The striking yellows and greens of the Jamaican team's kit designed by Cedella Marley, the daughter of reggae great Bob Marley, won many fans, while the Czech Republic's striking outfits provoked mixed reactions.
Fashion journalist Carolyn Asome in The Times newspaper said the Czechs sported "the most hideous plastic blue boots known to mankind," while Hadley Freeman in The Guardian awarded them her fashion gold medal for the Games.
Even when the temperature went up on Thursday, Czech athlete Zuzana Hejnova donned her boots to collect the bronze in the medal ceremony for the 400m hurdles.
The Mexican team added a ring of authenticity at the opening ceremony with their multi-coloured ponchos -- which Asome said were in keeping with this season's trends.
Armani himself was roped in to design the outfits for his homeland, Italy.
The Spanish athletes were however the first to malign their own red and gold kits complete with go-faster flames, which were provided -- for free -- by Russian sportswear company Bosco Sport.
"It's not at all Latin, it's clearly more Eastern European," canoeist Saul Craviotto grumbled on his Twitter account, next to a photo of him trying on his uniform.
Russia's 1980s football shirt-style outfits were also designed by Bosco.

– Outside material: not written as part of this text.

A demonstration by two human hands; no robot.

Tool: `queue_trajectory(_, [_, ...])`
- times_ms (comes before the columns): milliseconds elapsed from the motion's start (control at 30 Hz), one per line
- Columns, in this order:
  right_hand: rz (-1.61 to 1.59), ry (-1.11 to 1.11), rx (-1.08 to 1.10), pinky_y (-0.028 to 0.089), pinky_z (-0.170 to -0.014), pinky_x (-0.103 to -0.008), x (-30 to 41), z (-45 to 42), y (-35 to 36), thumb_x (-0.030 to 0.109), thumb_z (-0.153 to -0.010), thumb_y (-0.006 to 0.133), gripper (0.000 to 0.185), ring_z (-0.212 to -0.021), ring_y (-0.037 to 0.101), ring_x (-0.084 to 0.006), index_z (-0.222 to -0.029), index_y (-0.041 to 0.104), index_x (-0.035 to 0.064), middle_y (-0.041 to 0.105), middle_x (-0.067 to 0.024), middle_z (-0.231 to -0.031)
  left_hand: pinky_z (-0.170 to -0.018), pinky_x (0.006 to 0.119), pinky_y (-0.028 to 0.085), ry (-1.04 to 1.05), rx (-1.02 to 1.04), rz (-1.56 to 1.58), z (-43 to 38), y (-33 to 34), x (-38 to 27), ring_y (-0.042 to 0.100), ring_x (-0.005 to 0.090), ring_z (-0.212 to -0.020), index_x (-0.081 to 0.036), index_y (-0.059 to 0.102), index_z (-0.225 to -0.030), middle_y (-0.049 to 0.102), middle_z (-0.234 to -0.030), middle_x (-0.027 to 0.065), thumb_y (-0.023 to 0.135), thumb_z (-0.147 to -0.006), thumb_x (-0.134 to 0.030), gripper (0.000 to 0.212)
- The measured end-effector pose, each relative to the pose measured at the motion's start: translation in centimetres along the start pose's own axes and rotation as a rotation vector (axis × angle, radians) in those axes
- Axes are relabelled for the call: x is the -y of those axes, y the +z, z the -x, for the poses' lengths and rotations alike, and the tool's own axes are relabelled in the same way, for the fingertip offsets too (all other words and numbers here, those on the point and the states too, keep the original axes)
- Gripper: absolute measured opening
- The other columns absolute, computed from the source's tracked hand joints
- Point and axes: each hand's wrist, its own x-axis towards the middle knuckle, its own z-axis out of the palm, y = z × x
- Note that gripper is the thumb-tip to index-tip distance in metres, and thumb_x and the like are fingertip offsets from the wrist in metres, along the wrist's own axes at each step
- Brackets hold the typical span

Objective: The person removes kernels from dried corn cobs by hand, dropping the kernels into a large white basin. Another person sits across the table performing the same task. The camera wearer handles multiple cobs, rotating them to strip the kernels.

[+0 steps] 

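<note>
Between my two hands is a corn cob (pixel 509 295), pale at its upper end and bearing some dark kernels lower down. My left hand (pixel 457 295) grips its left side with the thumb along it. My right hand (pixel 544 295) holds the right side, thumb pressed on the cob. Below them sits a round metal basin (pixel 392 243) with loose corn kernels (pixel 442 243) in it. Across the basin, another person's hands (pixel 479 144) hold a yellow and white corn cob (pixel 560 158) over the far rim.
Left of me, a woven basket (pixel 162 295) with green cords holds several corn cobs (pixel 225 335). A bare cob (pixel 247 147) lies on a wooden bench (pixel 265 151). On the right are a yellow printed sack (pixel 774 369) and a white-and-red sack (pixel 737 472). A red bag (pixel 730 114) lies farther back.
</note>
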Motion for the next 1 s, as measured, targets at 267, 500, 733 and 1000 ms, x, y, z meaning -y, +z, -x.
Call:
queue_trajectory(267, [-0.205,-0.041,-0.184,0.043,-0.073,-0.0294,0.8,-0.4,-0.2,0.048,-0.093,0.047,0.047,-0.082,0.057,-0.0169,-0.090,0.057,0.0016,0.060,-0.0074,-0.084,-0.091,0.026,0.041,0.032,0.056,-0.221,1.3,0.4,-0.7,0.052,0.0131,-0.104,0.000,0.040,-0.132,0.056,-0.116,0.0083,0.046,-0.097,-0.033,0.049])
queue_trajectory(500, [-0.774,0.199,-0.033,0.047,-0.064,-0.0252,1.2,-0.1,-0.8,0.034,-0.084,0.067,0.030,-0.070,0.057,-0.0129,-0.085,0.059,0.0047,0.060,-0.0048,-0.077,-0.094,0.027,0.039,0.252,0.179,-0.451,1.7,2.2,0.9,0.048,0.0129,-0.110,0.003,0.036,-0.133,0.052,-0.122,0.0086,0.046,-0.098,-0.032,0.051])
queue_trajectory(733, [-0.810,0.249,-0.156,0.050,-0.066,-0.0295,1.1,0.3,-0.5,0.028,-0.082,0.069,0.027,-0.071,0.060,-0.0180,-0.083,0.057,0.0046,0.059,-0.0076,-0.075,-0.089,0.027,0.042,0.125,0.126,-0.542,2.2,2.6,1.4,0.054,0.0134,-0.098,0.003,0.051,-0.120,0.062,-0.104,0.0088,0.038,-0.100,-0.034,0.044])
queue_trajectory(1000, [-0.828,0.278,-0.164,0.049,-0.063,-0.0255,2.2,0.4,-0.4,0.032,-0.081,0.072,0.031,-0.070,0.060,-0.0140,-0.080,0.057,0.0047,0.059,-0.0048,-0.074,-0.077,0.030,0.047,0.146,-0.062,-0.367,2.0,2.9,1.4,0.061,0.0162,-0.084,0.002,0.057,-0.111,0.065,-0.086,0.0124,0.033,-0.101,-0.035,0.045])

The US delegation -- decked out in Ralph Lauren as they had been during the 2008 Beijing Summer Games and the 2010 Vancouver Winter Olympics -- raised eyebrows with their very French-looking berets.
But while the rest of the uniform looked patriotic enough there was a furore in the United States when it emerged ahead of the Games that the uniforms were made in China, stirring up an inevitable debate in this US election year.
For outfits worn during competition itself, the French won style points -- if not medals -- by bringing in luxury fashion house Hermes for their equestrian team, who wore navy and red blazers made of a special fabric to aid movement.
The beach volleyball outfits of all the participating teams have attracted much attention for their sheer skimpiness, particularly in the sometimes British summer.
The Stella McCartney-designed vests for the British team received the "gold medal for riskiness" from L'Officiel, a French fashion magazine, for their variation on the Union Jack.
McCartney -- whose father Paul of The Beatles fame performed at the opening ceremony -- had "clearly kept white and the blue as the dominant colours, minimising the presence of red, only using it on the shoes and collars," the magazine noted.
British athletes have kept quiet about their outfits, but during their biggest gold rush since 1908 many of them have been notably keep to drape themselves in a real Union Jack after their victories.
Meanwhile the British opening ceremony outfits, consisting of white tracksuits with gold collars and armpit patches, attracted flak at home as they were produced by high-street brand Next.
"Britain, you suck," wrote Hadley Freeman in The Guardian.